> [Problem to work on] Line by line, return the material below exactly as it reads.

● ● ● ●

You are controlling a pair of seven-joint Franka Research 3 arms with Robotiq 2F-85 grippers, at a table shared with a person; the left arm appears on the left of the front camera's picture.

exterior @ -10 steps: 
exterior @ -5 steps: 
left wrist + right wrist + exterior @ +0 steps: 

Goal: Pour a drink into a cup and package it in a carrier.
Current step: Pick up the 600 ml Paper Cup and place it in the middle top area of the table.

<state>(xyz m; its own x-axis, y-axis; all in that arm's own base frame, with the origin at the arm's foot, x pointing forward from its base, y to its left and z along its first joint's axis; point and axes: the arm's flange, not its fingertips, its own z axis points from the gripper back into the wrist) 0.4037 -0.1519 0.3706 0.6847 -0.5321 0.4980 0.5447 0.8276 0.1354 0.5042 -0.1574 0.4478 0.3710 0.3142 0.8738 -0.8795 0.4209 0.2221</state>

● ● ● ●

> [The answer]
You are controlling a pair of seven-joint Franka Research 3 arms with Robotiq 2F-85 grippers, at a table shared with a person; the left arm appears on the left of the front camera's picture.

exterior @ -10 steps: 
exterior @ -5 steps: 
left wrist + right wrist + exterior @ +0 steps: 

Goal: Pour a drink into a cup and package it in a carrier.
Current step: Pick up the 600 ml Paper Cup and place it in the middle top area of the table.

<state>(xyz m; its own x-axis, y-axis; all in that arm's own base frame, with the origin at the arm's foot, x pointing forward from its base, y to its left and z along its first joint's axis; point and axes: the arm's flange, not its fingertips, its own z axis points from the gripper back into the wrist) 0.4037 -0.1519 0.3706 0.6847 -0.5321 0.4980 0.5447 0.8276 0.1354 0.5042 -0.1574 0.4478 0.3710 0.3142 0.8738 -0.8795 0.4209 0.2221</state>

No part of the answer remains open.